Lorsque, par le portail grand ouvert, la charrette eut pénétré dans la cour, ses conducteurs s'empressèrent de dételer leurs deux chevaux et de les conduire à l'écurie, où une large provende leur fut distribuée. Pendant ce temps, l'hôte ne cessait de tourner autour de ces clients matinaux. Évidemment, il n'eût pas demandé mieux que d'engager la conversation, mais les rouliers, par contre, semblaient peu désireux de lui donner la réplique.
--Vous arrivez de bon matin, camarades, insinua l'aubergiste. Vous avez donc voyagé pendant la nuit?
--Il parait, fit l'un des charretiers.
--Et vous allez loin comme ça?
--Loin ou près, c'est notre affaire, lui fut-il répliqué.
L'aubergiste se le tint pour dit.
--Pourquoi molester ce brave homme, Vogel? intervint l'autre charretier qui n'avait pas encore ouvert la bouche. Nous n'avons aucune raison de cacher que nous allons à Saint-André.
--Possible que nous n'ayons pas à le cacher, répliqua Vogel d'un ton bourru, mais ça ne regarde personne, j'imagine.
--Evidemment, approuva l'aubergiste, flagorneur comme tout bon commerçant.
Ce que j'en disais, c'était histoire de parler, simplement.... Ces messieurs désirent manger?
--Oui, répondit celui des deux rouliers qui semblait le moins brutal. Du pain, du lard, du jambon, des saucisses, ce que tu auras.»
La charrette avait dû parcourir une longue route, car ses conducteurs affamés firent largement honneur au repas. Ils étaient fatigués aussi, et c'est pourquoi ils ne s'oublièrent pas à table. La dernière bouchée prise, ils s'empressèrent d'aller chercher le sommeil, l'un sur la paille de l'écurie, près des chevaux, l'autre sous la bâche de la charrette.
Midi sonnait quand ils reparurent. Ce fut pour réclamer aussitôt un second repas qui leur fut servi comme le précédent dans la grande salle de l'auberge. Reposés maintenant, ils s'attardèrent. Au dessert succédèrent les verres d'eau-de-vie qui disparaissaient comme de l'eau dans ces rudes gosiers.
Au cours de l'après-midi, plusieurs voitures s'arrêtèrent à l'auberge et de nombreux piétons entrèrent boire un coup. Des paysans, pour la plupart, qui, la besace au dos, le bâton à la main, se rendaient à Gran ou en revenaient. Presque tous étaient des habitués et l'hôtelier ne pouvait que s'applaudir d'avoir la tête solide réclamée, par sa profession, car il trinquait avec tous ses clients les uns après les autres. Cela faisait marcher le commerce. On cause, en effet, en trinquant, et parler assèche le gosier, ce qui excite à de nouvelles libations.
Ce jour-là précisément la conversation ne manquait pas d'aliment. Le crime commis pendant la nuit mettait les cervelles à l'envers. La nouvelle en avait été apportée par les premiers passants, et chacun racontait un détail inédit ou émettait son avis personnel.

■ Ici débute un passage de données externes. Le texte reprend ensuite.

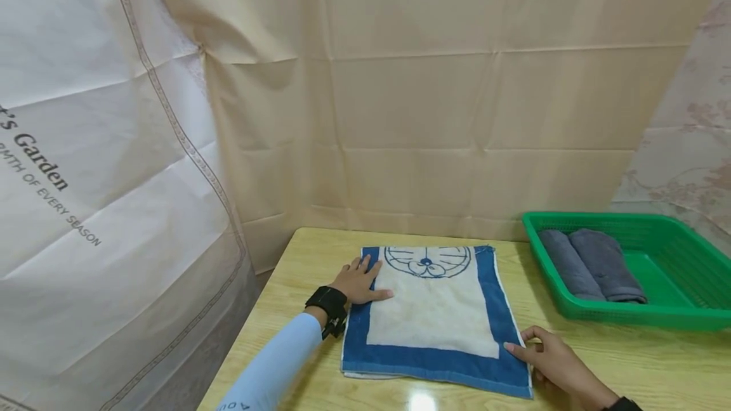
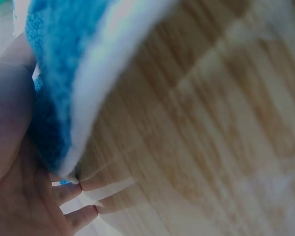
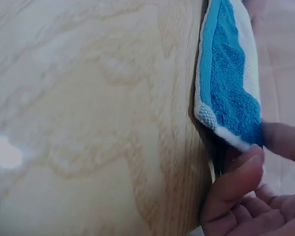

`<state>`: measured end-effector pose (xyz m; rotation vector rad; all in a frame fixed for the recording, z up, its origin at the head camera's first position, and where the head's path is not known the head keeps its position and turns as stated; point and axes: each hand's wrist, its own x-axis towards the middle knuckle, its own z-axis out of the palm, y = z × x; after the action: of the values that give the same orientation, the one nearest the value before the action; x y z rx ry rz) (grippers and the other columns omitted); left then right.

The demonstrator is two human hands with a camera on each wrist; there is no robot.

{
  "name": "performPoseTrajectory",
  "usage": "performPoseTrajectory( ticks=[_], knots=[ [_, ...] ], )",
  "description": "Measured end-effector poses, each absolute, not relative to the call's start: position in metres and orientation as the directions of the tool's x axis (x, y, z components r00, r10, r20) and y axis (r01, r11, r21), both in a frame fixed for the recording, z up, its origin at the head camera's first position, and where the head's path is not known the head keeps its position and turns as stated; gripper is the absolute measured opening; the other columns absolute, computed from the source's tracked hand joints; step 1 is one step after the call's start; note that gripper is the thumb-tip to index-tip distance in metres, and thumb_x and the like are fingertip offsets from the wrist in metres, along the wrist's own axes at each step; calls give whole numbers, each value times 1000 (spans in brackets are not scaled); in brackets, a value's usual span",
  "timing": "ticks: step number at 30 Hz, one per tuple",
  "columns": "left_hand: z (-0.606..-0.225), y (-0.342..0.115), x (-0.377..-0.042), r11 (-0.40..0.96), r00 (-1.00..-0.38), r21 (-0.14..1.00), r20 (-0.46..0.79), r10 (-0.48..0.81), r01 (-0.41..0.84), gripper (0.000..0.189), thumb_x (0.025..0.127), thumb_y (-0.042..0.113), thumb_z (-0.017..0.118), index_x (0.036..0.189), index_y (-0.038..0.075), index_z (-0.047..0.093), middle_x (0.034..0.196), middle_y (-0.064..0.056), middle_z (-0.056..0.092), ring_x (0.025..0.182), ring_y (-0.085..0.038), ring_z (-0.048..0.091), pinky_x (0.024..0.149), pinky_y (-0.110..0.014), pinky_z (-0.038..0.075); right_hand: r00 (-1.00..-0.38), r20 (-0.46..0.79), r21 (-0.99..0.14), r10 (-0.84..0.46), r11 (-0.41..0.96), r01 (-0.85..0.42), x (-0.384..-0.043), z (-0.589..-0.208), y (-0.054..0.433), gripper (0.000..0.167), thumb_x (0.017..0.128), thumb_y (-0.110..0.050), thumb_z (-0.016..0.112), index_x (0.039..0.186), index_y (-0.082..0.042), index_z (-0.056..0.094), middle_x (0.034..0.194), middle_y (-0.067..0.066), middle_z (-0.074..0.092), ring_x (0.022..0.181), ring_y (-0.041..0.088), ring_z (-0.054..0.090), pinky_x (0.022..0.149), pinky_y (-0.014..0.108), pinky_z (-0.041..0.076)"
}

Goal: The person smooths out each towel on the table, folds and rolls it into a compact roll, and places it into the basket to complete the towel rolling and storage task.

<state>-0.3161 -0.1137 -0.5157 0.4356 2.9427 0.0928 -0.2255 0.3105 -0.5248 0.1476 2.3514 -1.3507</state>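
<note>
A folded white towel [image 1: 431,316] with a blue border and a blue cartoon face near its far edge lies on the table. My left hand [image 1: 358,281] rests on its left border, fingers spread and thumb reaching onto the white part. In the left wrist view, the blue edge of the towel [image 2: 59,88] runs beside the palm. At the near right, my right hand [image 1: 554,360] pinches the towel's side edge a little above the corner. The right wrist view shows the thumb on top and fingers [image 3: 236,187] under the towel's edge, which is slightly raised there.
A green plastic basket [image 1: 685,319] stands on the right of the wooden table [image 1: 308,252]. Two rolled or folded grey towels [image 1: 605,265] lie side by side in its left part. A beige cloth [image 1: 400,113] hangs behind the table, and a white printed sheet [image 1: 114,176] hangs at the left.
</note>
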Motion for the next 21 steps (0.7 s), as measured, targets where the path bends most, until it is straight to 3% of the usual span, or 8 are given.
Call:
performPoseTrajectory(
  ticks=[7,10,14,21],
  knots=[
    [-515,-112,-315,958,-948,93,-146,282,270,95,94,77,47,164,17,27,167,-19,23,153,-42,21,118,-60,25,-909,-359,-873,-212,422,246,-219,-524,310,49,97,-41,71,123,-5,51,69,6,52,57,21,49,50,34,42],
    [-518,-111,-317,960,-950,79,-145,276,267,95,94,78,46,165,19,26,168,-18,22,153,-42,20,119,-60,24,-892,-362,-868,-272,449,215,-218,-524,313,41,100,-47,65,103,-6,60,67,4,53,56,20,49,51,33,42],
    [-519,-112,-320,961,-951,64,-142,275,269,94,95,77,46,165,19,25,168,-18,22,153,-42,19,119,-59,24,-865,-378,-871,-329,444,211,-217,-525,318,42,101,-47,64,79,-11,59,61,0,51,56,16,48,54,31,43],
    [-519,-112,-318,959,-951,66,-129,281,274,88,98,73,43,164,16,29,166,-19,25,152,-43,22,118,-61,25,-790,-397,-905,-468,345,250,-213,-528,328,34,104,-33,63,78,-11,64,57,-2,54,49,9,49,50,26,42]
  ],
)
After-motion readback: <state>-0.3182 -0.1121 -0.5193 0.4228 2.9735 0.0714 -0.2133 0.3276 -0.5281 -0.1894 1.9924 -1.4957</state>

L'aubergiste apprit ainsi successivement que la magnifique villa possédée par le comte Hagueneau à cinq cents mètres de la rive du Danube avait été complètement dévalisée et que le gardien Christian était grièvement blessé; que ce crime était sans doute l'oeuvre de l'insaisissable bande de malfaiteurs auxquels on attribuait tant d'autres crimes impunis; que la police enfin sillonnait la campagne et que les criminels étaient recherchés par la brigade récemment créée pour la surveillance du fleuve.
Les deux rouliers ne se mêlaient pas aux conversations que suscitait l'événement, conversations qui se développaient à grand accompagnement d'exclamations et de cris. Silencieusement, ils restaient à l'écart, mais sans doute ils ne perdaient rien des propos échangés autour d'eux, car ils ne pouvaient manquer de s'intéresser à ce qui passionnait tout le monde.

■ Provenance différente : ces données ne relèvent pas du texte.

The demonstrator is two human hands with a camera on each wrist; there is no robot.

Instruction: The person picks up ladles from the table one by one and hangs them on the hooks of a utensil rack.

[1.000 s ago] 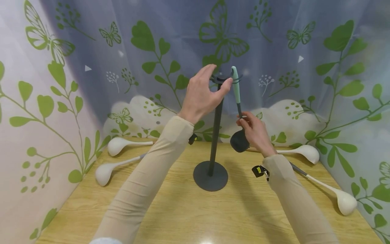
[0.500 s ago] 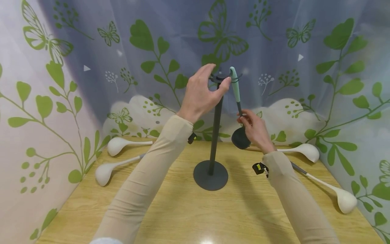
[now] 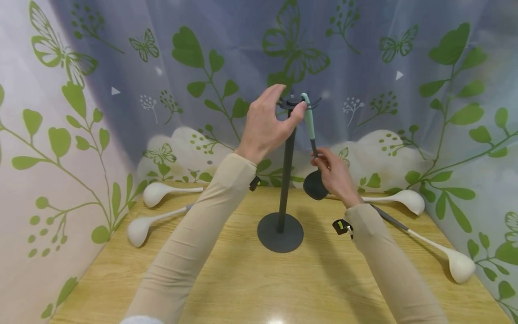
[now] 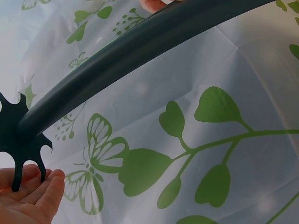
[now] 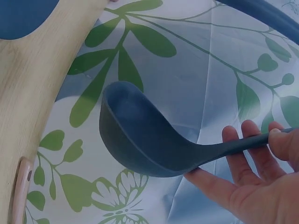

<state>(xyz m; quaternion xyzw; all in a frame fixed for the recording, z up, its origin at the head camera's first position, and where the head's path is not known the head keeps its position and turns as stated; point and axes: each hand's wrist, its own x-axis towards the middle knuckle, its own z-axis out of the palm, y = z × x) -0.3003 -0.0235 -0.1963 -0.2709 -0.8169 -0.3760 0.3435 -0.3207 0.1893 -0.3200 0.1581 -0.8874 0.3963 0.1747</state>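
Note:
A dark stand with a hooked top (image 3: pixel 292 102), a thin pole and a round base rises mid-table in the head view. My left hand (image 3: pixel 267 119) holds around this top, thumb and fingers on either side; in the left wrist view two hooks (image 4: pixel 43 168) overlap its fingers. A ladle with a mint-green handle (image 3: pixel 309 119) and a dark bowl (image 5: pixel 135 130) hangs upright beside the pole. My right hand (image 3: pixel 333 173) pinches its dark neck just above the bowl. The handle's looped end overlaps the hooks beside my left thumb.
Two white ladles lie at the left, one behind (image 3: pixel 155 194) and one in front (image 3: pixel 139 231). At the right lie another white ladle (image 3: pixel 408 202) and a grey-handled one (image 3: pixel 461 266). A patterned curtain (image 3: pixel 222 40) stands behind the wooden table (image 3: pixel 226 279).
The mint-handled ladle in my right hand has shifted slightly left and its looped top sits lower, closer in to the stand. My left hand has stayed at the hooks.

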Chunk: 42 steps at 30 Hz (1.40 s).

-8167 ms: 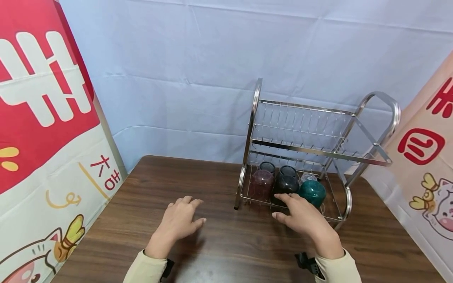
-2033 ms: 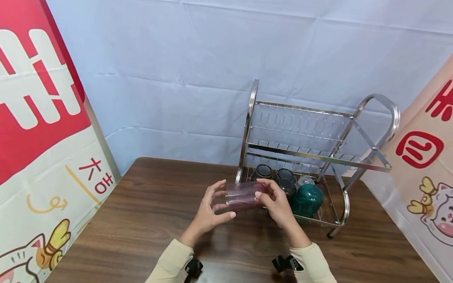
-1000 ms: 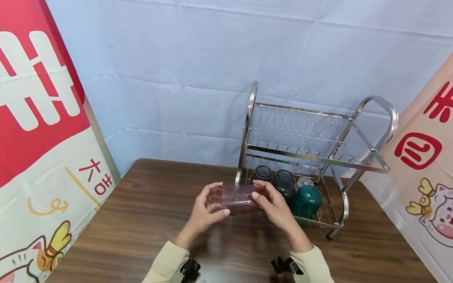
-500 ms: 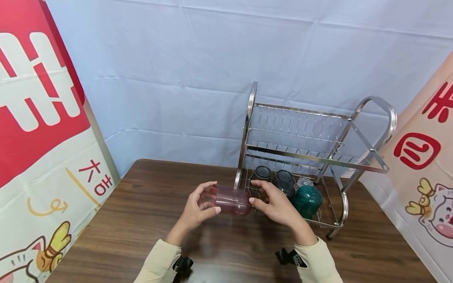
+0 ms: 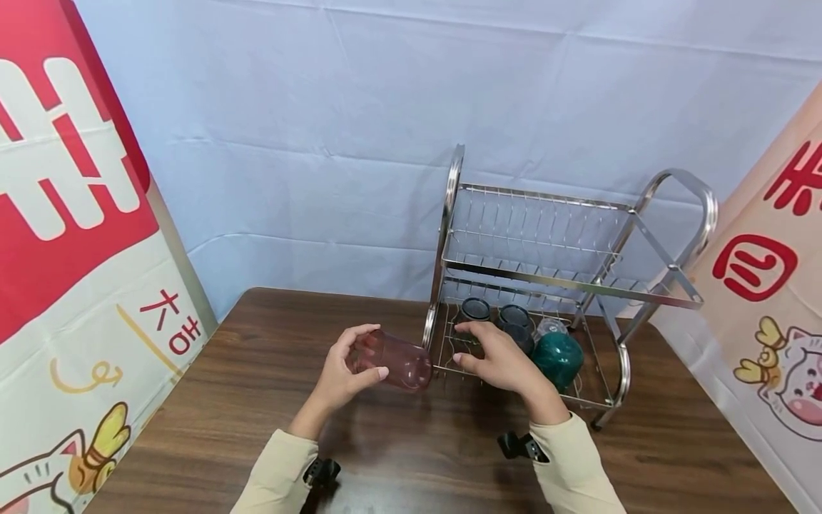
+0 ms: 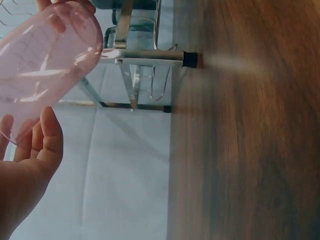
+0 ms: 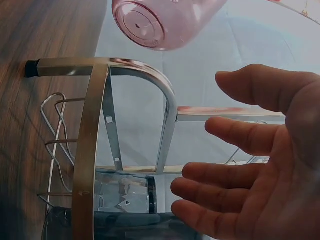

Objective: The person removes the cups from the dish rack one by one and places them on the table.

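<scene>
My left hand point(image 5: 340, 371) holds a see-through pink cup point(image 5: 407, 364) at its rim end, above the table. The cup lies tilted on its side, its closed base pointing right; in the left wrist view the thumb and fingers of the hand point(image 6: 35, 165) sit around the rim end of the cup point(image 6: 50, 65). Apart from the cup, my right hand point(image 5: 504, 360) hovers in front of the rack's lower tier with nothing in it. Its fingers are extended and spread in the right wrist view, the cup's base point(image 7: 140, 25) beyond them.
A two-tier metal dish rack point(image 5: 533, 271) stands at the table's right. Its lower tier holds dark cups point(image 5: 475, 309), a clear cup point(image 5: 550, 327) and a green cup point(image 5: 557, 359), upside down. The wooden table point(image 5: 257, 400) reaches left, with a cloth backdrop point(image 5: 289, 143) behind.
Earlier the pink cup stood upside down in the rack's lower tier and both hands were empty. Both hands then held it; the right has let go while the left moved it leftward.
</scene>
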Each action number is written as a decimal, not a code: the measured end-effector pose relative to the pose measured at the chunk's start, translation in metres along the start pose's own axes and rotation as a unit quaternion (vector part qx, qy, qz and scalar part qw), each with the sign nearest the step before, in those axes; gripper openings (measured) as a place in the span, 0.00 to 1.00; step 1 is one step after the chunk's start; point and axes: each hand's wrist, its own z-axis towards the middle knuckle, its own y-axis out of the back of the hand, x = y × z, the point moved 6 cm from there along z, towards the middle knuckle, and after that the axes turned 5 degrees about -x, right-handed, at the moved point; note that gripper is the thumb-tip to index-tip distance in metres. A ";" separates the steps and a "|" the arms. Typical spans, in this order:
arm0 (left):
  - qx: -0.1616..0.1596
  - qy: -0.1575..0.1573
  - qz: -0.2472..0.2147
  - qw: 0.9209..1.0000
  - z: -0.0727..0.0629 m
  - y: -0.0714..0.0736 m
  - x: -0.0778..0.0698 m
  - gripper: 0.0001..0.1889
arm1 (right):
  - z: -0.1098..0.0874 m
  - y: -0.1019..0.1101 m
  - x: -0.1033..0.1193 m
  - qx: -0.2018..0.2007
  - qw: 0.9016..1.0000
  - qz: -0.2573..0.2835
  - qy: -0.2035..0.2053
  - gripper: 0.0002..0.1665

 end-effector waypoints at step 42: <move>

Cependant, le bruit s'apaisa peu à peu, et, vers six heures et demie du soir, ils furent de nouveau seuls dans la grande salle, d'où le dernier consommateur venait de s'éloigner. L'un d'eux interpella aussitôt l'aubergiste fort activé à rincer des verres sur son comptoir. Celui-ci s'empressa d'accourir.
«Que désirent ces messieurs? demanda-t-il.